● HOW TO COMPLETE THIS TASK
Repeat the listing below in full, exactly.

● COLLECTED MATERIAL
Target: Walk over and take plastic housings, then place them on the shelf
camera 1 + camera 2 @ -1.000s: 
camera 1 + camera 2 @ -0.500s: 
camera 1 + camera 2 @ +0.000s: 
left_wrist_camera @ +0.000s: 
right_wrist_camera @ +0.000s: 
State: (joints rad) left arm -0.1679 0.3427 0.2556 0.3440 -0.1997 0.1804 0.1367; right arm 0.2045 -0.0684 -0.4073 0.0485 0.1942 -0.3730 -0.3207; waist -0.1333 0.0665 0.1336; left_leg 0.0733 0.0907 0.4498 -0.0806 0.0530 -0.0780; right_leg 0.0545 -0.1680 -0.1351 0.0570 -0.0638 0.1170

● SOLUTION
Target: Walk over and take plastic housings, then place them on the shelf
camera 1 + camera 2 @ -1.000s: 
camera 1 + camera 2 @ -0.500s: 
camera 1 + camera 2 @ +0.000s: 
left_wrist_camera @ +0.000s: 
right_wrist_camera @ +0.000s: 
State: (joints rad) left arm -0.1679 0.3427 0.2556 0.3440 -0.1997 0.1804 0.1367; right arm 0.2045 -0.0684 -0.4073 0.0485 0.1942 -0.3730 -0.3207; waist -0.1333 0.0665 0.1336; left_leg 0.0733 0.0907 0.4498 -0.0806 0.0530 -0.0780; right_leg 0.0545 -0.1680 -0.1351 0.0570 -0.0638 0.1170

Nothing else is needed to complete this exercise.